Fair enough trp, I was just mindful of the recent post with the name in the title that more intermitten readers might have seen.
Ha! That’s one of the methods Slater uses to inflate his numbers over at WO. We’re not that shallow and not that bothered!
My only issue with inflated numbers on this site is figuring out what causes them so that I can make them drop back to reality. I’m interested in measuring what is actually happening rather than doing a Cameron and inflating numbers.
Ok this got rather long. Kicking the rest of the comment to OpenMike.
Sorry, I don’t understand what you mean there trp. I meant that people that were upset by the post defending TV the abuser might be shocked to see a guest poster by TV. Nothing to do with inflating numbers.

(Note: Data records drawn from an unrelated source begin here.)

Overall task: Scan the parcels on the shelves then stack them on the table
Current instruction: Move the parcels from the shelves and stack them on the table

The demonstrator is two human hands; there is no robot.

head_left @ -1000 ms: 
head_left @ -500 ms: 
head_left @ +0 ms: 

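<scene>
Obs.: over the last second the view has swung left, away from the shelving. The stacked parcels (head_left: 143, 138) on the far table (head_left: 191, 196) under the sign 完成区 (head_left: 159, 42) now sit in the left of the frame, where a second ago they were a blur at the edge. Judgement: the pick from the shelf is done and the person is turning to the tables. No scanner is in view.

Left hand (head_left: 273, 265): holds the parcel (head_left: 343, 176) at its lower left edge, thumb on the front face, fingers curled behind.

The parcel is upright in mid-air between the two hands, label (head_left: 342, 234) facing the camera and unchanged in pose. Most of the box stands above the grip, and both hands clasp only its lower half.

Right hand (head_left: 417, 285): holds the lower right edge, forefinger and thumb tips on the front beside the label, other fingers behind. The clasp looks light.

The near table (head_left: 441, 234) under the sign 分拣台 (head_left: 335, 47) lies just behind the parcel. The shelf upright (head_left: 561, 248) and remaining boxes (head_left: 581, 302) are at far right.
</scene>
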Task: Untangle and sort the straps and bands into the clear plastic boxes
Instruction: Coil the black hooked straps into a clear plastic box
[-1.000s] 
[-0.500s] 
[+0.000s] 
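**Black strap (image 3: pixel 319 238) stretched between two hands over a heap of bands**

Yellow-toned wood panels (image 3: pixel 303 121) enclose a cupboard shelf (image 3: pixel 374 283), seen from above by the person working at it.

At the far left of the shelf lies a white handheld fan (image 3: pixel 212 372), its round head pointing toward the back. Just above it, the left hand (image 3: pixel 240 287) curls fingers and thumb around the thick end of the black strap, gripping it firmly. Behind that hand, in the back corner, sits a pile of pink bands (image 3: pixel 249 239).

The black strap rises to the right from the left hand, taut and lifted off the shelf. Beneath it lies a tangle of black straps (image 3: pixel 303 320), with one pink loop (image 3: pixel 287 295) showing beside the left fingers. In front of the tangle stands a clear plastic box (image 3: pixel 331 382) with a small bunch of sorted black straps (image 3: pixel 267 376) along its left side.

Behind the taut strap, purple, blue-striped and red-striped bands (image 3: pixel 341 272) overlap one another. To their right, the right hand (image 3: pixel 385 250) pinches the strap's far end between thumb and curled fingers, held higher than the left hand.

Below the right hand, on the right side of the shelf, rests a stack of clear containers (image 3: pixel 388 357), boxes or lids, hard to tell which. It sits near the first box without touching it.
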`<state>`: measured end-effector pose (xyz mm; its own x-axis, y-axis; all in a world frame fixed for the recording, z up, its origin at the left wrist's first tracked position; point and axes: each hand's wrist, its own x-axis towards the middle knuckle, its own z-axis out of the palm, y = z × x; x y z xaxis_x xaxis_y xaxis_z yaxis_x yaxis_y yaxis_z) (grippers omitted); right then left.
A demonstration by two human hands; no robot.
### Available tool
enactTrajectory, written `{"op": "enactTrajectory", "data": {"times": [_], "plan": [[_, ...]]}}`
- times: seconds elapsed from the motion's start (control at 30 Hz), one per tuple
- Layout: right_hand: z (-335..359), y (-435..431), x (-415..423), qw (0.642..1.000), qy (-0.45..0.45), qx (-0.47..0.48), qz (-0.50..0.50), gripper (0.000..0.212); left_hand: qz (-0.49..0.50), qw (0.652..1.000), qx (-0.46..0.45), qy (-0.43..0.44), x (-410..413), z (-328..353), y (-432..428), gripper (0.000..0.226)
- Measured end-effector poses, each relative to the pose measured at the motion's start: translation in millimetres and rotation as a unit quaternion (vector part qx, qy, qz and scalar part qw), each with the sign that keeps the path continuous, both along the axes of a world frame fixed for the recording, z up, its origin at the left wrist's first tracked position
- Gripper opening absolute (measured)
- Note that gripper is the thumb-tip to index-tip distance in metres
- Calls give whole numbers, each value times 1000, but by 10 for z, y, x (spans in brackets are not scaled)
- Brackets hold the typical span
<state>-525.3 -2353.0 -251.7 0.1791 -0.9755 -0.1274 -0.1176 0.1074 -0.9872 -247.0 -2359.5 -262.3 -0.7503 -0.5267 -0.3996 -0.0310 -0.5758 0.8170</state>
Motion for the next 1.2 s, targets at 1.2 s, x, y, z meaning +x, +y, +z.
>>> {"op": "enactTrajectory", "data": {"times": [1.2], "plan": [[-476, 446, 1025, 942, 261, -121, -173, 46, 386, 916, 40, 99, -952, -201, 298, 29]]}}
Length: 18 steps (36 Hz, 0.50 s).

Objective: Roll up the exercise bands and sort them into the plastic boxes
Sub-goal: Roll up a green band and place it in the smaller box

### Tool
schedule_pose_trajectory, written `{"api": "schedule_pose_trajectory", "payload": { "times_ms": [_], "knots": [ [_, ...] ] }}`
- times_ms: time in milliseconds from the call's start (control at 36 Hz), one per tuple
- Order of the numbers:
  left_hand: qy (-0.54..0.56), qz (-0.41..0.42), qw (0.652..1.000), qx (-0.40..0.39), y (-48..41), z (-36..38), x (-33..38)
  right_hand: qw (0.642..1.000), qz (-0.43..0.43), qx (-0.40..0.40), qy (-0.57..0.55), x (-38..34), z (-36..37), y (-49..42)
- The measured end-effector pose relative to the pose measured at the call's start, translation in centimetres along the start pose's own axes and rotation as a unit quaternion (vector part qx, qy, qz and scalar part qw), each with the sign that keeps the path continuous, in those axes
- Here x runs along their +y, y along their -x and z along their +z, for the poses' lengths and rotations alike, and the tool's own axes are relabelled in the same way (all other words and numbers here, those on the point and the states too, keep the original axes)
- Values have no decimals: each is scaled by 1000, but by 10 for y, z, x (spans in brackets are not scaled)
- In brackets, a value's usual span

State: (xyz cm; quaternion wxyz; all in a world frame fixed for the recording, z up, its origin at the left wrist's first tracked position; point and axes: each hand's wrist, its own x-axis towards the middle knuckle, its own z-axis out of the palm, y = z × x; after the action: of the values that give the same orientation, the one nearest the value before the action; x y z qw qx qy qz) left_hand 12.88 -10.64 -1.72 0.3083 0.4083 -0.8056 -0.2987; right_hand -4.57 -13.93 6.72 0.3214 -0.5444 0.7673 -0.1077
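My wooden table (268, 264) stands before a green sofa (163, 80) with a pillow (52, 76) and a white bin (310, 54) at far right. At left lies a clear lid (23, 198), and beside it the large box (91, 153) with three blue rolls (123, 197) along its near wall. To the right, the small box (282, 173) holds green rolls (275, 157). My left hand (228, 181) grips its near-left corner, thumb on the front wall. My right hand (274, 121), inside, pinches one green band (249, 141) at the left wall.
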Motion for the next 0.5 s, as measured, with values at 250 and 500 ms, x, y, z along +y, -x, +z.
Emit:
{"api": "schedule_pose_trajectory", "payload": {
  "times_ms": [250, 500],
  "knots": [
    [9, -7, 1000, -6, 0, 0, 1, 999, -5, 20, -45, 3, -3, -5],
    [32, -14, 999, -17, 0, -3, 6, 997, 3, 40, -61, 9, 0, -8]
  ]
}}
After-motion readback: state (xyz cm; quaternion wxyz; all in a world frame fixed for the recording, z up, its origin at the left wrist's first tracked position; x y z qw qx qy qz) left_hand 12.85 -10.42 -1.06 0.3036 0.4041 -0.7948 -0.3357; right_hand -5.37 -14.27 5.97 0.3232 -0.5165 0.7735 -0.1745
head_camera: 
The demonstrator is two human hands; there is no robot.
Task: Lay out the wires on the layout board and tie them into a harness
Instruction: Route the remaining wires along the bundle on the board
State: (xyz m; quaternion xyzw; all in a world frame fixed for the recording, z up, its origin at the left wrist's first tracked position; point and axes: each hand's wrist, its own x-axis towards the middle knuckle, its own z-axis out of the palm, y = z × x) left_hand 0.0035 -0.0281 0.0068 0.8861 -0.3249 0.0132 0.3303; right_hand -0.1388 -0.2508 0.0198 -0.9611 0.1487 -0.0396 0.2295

Ah, sorry, weka. I misunderstood what you meant. Good point.
Thanks for bringing that up, I was not going to read when I saw the pen name, this Tony Veich needs to get new pen-name.
I intend to get doc’o, thanks Tony
It is his real name and he doesn’t want to cede to the other one (fair enough too). Tricky.
Zero inflation is the product of govt interventionism, inflation targetting, so much so that instead of price rises companies take on debt and lower service and product quality, directly as a response to big govt neo-liberalism. The financial sector has become so locked into returns, as they depend on leverage those returns into massive debt portfolios, that any infrastructure spending would shake their now post 2008 shonkey positions. Between a unmovable hard place the huge debt mountains, and an infinite force for change as epitomized by rise of outlier candidates, the only reason Clinton is viable is she is a women, all her positions are stale pre-2008. The one play book to rule them all, simplified stupidity, for thirty years has brought us to this crisis.
Not Peter Ustinov, I believe Alan Whittaker, a TV Brit TV journalist of the time.